[TASK REQUIREMENTS]
Filter the data for lines with the word "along" and copy those lines.

******************************

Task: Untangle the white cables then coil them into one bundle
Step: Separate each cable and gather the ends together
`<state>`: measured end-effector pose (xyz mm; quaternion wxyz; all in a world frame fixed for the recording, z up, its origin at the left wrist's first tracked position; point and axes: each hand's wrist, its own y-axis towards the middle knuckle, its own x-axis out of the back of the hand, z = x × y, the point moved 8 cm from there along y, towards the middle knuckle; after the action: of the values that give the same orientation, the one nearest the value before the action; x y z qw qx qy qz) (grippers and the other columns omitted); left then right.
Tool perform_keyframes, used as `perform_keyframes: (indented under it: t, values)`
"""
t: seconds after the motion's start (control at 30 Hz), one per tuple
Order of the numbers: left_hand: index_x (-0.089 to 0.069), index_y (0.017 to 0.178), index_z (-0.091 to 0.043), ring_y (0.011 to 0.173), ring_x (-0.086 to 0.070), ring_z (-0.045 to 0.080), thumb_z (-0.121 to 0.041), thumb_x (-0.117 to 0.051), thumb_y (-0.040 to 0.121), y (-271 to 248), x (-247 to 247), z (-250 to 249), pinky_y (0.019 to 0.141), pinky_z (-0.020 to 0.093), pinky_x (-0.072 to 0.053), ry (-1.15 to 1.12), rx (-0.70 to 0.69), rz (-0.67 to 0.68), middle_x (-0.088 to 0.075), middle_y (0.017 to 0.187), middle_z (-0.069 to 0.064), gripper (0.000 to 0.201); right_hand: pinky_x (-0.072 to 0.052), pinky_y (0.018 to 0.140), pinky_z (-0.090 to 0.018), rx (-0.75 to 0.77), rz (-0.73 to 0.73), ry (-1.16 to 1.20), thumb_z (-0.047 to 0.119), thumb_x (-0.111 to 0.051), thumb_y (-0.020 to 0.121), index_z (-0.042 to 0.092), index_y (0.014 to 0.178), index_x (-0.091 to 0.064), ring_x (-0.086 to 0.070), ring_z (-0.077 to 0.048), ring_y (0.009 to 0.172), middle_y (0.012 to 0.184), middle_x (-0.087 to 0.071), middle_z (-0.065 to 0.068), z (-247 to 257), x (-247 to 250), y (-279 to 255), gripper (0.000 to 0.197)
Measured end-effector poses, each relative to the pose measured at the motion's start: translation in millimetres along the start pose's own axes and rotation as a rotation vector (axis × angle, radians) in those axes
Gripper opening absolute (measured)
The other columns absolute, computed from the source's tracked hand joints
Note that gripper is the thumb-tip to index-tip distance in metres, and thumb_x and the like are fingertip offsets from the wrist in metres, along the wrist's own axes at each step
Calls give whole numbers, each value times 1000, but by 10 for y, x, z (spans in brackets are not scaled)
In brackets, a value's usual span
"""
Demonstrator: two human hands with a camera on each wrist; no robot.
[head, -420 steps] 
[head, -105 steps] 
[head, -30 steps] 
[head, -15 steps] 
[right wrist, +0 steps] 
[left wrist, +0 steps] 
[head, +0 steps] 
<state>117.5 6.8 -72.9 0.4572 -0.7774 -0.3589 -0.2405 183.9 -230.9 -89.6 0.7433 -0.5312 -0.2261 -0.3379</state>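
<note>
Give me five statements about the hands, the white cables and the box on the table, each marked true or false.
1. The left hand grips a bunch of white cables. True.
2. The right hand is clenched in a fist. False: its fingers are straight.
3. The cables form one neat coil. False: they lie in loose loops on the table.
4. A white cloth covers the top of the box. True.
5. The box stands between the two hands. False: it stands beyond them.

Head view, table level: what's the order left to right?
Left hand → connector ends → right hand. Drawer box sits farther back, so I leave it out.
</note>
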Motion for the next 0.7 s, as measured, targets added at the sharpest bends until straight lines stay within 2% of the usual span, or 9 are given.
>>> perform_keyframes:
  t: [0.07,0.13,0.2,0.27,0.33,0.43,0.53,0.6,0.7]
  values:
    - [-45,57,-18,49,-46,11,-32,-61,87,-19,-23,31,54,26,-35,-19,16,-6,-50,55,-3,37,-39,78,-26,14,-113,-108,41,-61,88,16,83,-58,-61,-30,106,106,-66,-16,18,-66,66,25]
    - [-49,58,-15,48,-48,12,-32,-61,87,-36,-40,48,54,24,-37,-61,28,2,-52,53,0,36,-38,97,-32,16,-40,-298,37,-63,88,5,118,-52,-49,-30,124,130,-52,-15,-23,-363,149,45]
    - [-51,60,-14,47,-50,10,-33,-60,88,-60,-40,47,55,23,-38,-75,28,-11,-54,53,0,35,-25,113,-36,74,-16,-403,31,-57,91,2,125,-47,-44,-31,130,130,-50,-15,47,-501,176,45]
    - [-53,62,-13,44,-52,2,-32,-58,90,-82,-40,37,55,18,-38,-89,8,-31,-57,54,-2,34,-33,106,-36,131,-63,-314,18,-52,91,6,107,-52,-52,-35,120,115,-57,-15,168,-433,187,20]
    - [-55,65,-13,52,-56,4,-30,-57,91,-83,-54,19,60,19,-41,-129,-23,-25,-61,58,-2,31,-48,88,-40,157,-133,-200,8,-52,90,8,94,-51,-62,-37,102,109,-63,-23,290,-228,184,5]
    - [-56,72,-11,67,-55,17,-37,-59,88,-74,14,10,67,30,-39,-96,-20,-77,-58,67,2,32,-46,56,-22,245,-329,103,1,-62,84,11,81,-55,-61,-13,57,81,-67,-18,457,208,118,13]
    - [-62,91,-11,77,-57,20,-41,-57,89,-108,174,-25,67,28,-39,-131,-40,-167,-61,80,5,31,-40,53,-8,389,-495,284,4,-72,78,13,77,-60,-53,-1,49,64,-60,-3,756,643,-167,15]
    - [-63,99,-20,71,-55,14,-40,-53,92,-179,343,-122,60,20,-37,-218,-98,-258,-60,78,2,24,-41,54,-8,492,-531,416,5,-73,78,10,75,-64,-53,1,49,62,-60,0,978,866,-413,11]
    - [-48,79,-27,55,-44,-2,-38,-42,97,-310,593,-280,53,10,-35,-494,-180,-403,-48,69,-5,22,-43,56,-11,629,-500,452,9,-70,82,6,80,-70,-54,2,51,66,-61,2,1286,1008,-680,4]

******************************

[SOLUTION TO THIS PROBLEM]
`<state>`: measured end-effector pose (xyz mm; quaternion wxyz; all in a world frame fixed for the recording, z up, its origin at the left wrist's first tracked position; point and axes: each hand's wrist, its own y-axis towards the middle knuckle, its own x-axis out of the back of the hand, z = x × y, the point moved 8 cm from there along y, towards the middle knuckle; after the action: of the values that give the same orientation, the one nearest the value before the action; x y z qw qx qy qz) (grippers and the other columns omitted); left then right.
Measured end-effector poses, each relative to the pose measured at the motion's start: translation in millimetres along the start pose's own axes and rotation as a rotation vector (axis × angle, radians) in those axes
Note that gripper is the thumb-tip to index-tip distance in metres, and thumb_x and the like are fingertip offsets from the wrist in metres, along the wrist's own axes at each step

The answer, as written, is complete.